Aussi ceux qui disent  que l’homme n’est pas bien constitué et qu’il est le moins bien partagé des animaux (parce que dit-on, il est sans chaussures, il est nu et n’a pas d’armes pour combattre) sont dans l’erreur. Car les autres animaux n’ont chacun qu’un seul moyen de défense et il ne leur est pas possible de le changer pour un autre, mais ils sont forcés, pour ainsi dire, de garder leurs chaussures pour dormir  et pour faire n’importe quoi d’autre, et ne doivent jamais déposer l’armure qu’ils ont autour de leur corps ni changer l’arme qu’ils ont reçue en partage. L’homme au contraire, possède de nombreux moyens de défense, et il lui est toujours loisible d’en changer et même d’avoir l’arme qu’il veut quand il veut. Car la main devient griffe, serre, corne ou lance ou épée ou toute autre arme ou outil. Elle peut être tout cela, parce qu’elle est capable de tout saisir et de tout tenir. »

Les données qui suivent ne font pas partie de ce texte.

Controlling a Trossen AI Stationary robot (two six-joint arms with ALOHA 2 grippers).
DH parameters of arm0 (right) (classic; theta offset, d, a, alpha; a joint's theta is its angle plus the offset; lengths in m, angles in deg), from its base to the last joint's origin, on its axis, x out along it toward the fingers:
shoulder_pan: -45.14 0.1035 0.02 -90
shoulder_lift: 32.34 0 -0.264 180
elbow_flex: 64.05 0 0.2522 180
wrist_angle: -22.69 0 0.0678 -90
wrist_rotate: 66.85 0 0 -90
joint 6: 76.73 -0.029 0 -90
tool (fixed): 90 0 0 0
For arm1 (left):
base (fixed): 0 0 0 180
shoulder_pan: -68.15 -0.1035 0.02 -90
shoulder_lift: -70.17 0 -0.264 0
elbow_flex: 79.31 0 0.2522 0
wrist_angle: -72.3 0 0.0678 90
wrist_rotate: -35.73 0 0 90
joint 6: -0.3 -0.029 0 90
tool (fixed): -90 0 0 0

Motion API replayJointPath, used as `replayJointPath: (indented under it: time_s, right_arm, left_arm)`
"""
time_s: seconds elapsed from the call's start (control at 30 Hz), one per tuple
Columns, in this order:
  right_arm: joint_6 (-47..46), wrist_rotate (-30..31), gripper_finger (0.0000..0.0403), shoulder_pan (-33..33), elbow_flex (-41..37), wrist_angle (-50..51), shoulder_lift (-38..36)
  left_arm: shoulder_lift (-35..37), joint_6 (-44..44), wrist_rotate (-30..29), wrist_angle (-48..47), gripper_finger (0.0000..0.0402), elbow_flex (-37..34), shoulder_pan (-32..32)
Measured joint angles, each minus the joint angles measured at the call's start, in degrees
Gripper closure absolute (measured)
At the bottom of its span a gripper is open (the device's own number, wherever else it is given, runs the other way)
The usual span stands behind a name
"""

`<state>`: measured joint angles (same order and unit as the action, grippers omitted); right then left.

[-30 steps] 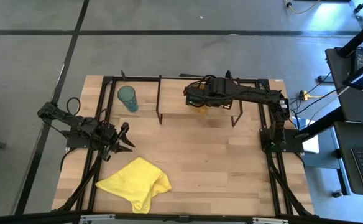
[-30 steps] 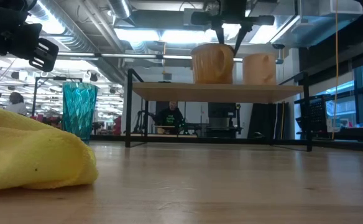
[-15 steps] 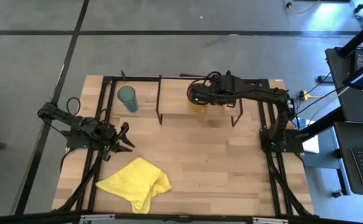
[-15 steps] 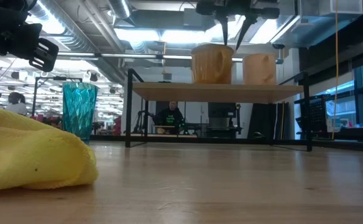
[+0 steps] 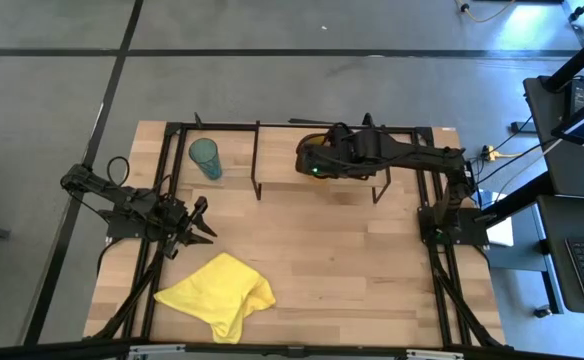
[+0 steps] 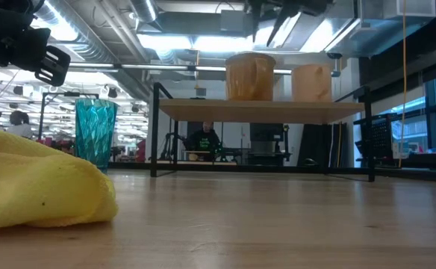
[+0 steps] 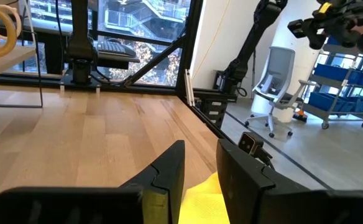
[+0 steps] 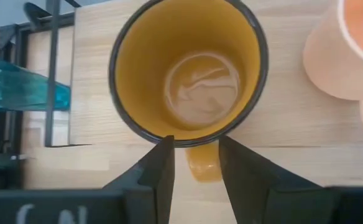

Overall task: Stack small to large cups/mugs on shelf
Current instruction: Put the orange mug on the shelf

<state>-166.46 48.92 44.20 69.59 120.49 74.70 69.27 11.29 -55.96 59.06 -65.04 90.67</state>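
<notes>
Right wrist view looks straight down into the amber mug point(image 8: 188, 71), upright on the shelf point(image 8: 281, 134), handle toward the camera. The right claw point(image 8: 195, 163) hangs directly above it, fingers spread and empty, straddling the handle side. Pale-orange mug point(image 8: 349, 53) sits just beside it. Teal tumbler point(image 5: 206, 157) stands on the table point(image 5: 352, 260) off the shelf's end, nearer the left claw point(image 5: 198, 222), parked, partly spread. No readable labels anywhere.

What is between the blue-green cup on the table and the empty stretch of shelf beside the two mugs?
Nothing visible. The teal tumbler stands on the tabletop beside the shelf, whose top next to the amber mug and pale-orange mug is bare. The right gripper hovers open above the amber mug; the left gripper waits near the yellow cloth.
</notes>
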Motion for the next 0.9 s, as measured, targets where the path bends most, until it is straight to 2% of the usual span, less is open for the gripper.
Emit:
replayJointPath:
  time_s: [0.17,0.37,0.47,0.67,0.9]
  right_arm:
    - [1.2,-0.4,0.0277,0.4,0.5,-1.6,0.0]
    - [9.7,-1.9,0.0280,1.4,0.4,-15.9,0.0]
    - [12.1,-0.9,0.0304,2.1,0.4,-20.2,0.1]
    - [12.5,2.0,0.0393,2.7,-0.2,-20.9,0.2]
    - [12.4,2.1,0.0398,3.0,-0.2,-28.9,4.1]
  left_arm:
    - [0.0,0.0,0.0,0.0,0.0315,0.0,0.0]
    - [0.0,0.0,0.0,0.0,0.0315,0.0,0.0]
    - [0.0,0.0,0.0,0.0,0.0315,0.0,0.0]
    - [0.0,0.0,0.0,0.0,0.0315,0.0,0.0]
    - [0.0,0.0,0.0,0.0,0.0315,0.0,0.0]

                                                                                        Aristote, Les parties des animaux

L’intelligence c’est la faculté d’inventer des moyens pour arriver à une fin. Autant dire que sa démarche est toujours de fabriquer des outils. L’invention, la fabrication, l’utilisation des outils sont donc autant d’éléments de la démarche première propre à l’intelligence. Pour Aristote, la nature est sage: il serait insensé de donner un outil à quelqu’un qui n’aurait pas l’intelligence pour s’en servir. A l’homme, parce qu’il est l’être le plus intelligent de la nature, la nature a donné un organe dont il est capable de se servir: la main, non pas comme un outil, mais comme une multiplicité d’outils.

 

L’anthropologie moderne donne tort à Aristote et à son finalisme. Mais l’image de la main, outil des outils, reste belle et forte.